Mohon tunggu...
yakub adi krisanto
yakub adi krisanto Mohon Tunggu... -

hanya seorang yang menjelajahi belantara intelektualitas, dan terjebak pada ekstase untuk selalu mendalami pengetahuan dan mencari jawab atas pergumulan kognisi yang menggelegar dalam benak pemikiran.

Selanjutnya

Tutup

Catatan

Fenomena Koboi, Sebuah Manifestasi Anomali Kukum

7 Mei 2012   01:47 Diperbarui: 25 Juni 2015   05:37 210
+
Laporkan Konten
Laporkan Akun
Kompasiana adalah platform blog. Konten ini menjadi tanggung jawab bloger dan tidak mewakili pandangan redaksi Kompas.
Lihat foto
Bagikan ide kreativitasmu dalam bentuk konten di Kompasiana | Sumber gambar: Freepik

Media menyebut aksi atau tindakan arogan yang (kebetulan) dilakukan oleh aparat (POLRI/TNI) adalah koboi. Muncullah koboi meda, koboi palmerah dan terakhir koboi manado. Aksi koboi tersebut merujuk pada manifestasi arogan, sewenang-wenang, dan main hakim sendiri (eigenreichting). Fenomena ini adalah puncak gunung es dari situasi intrinsic personal dan institusional dalam melihat hukum. Situasi dimaksud adalah potensi kesemena-menaan yang mudah teraktualisasi ketika terdapat rangsangan yang dianggap merendahkan dirinya.

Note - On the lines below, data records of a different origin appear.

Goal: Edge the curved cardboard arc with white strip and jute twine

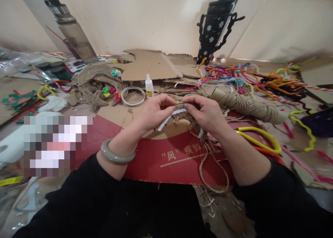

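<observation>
My left hand [154, 113] and my right hand [206, 115] meet over the middle of the table, both closed in a pinch. Between their fingertips runs brown jute twine [179, 105], along the far edge of a cardboard piece [179, 122] with dark print and white strips. My palms hide part of that piece. From below my right hand a loose twine loop [201, 168] hangs onto a red printed cardboard sheet [145, 161]. Just beyond my left hand stand a small white glue bottle [149, 86] and a roll of clear tape [133, 103].
A twine-wrapped tube [247, 104] and yellow-handled scissors [260, 135] lie right. Behind are colourful pipe cleaners [239, 77] and a black flowered tumbler [212, 33]. Left are a twine-covered wreath [96, 75], a twine starfish [92, 98] and a grey water bottle [76, 37].
</observation>
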Tool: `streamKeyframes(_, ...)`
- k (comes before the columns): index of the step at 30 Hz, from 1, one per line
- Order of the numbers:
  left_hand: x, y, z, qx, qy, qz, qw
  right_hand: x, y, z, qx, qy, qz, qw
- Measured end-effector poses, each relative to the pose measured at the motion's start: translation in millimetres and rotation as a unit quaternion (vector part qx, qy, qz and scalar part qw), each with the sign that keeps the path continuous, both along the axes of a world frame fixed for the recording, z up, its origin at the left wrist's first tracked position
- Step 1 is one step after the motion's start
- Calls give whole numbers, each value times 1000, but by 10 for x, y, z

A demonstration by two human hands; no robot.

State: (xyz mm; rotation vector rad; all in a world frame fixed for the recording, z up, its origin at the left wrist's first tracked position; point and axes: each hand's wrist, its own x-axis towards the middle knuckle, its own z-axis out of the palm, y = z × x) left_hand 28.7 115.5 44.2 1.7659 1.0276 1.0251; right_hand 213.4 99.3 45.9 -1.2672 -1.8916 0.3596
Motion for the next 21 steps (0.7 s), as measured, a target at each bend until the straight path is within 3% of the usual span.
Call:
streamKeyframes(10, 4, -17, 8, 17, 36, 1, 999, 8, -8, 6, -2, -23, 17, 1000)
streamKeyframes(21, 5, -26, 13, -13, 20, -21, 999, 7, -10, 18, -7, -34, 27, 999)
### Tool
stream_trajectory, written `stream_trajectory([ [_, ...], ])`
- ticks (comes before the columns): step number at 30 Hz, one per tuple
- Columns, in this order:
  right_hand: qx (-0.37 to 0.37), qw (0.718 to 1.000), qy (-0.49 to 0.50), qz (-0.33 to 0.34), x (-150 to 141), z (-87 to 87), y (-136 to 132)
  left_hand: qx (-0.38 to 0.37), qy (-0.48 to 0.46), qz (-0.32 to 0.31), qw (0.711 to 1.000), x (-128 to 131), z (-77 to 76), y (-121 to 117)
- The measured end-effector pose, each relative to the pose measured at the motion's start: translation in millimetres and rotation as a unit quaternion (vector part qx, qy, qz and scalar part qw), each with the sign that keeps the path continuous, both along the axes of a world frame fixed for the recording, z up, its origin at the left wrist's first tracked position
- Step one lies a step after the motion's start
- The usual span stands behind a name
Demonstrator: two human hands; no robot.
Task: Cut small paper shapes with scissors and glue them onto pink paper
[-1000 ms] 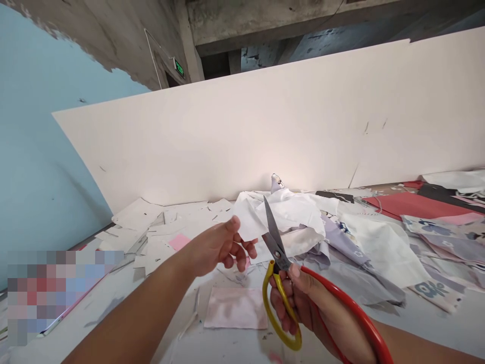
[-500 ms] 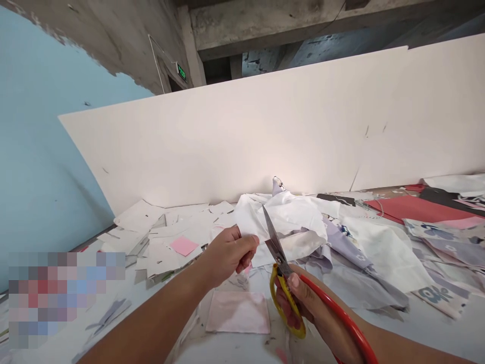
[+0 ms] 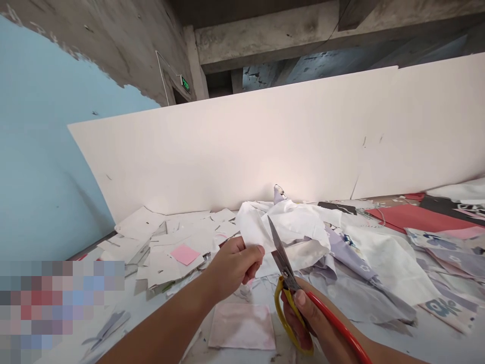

Potensi kesemena-menaan akan berpeluang mengancam aturan yang terwadahi dalam hukum, dan merendahkan harga diri hukum yang mempunyai tujuan untuk menciptakan keteraturan atau ketertiban. Silang situasi yang berkelindan dengan potensi tersebut membentuk anomaly hukum, khususnya dalam kesadaran hukum yang seharusnya dimiliki oleh individu yang memiliki kapasitas pengetahuan seperti aparat (POLRI/TNI). Secara eksplisit fenomena koboi dalam perspektif anomaly hukum adalah pertama, pemupukan kepercayaan diri yang dibentuk selama berproses menjadi aparat (POLRI/TNI) meliar dalam kehidupan keseharian tanpa control memadai dari individu yang bersangkutan.

Kedua, ketiadaan kemawasan diri berkelindan dengan kebanggaan yang berlebihan mendorong menampilkan arogansi yang merasa dirinya seolah-olah mampu berada diatas liyan. Perasaaan diri seolah-olah menjadi berada diatas liyan terbentuk karena percaya diri yang salah kaprah. Ketiga, kesalah kaprahan semakin membabi buta ketika menghadapi situasi yang diluar konteks hal-hal yang memupuk kepercayaan dirinya. Ketidakmampuan untuk mengontrol kepercayaan dirinya karena watak unggul hybrid yang dicangkokkan dalam sanubari aparat (POLRI/TNI) selama proses pendidikan dan menjadi aparat.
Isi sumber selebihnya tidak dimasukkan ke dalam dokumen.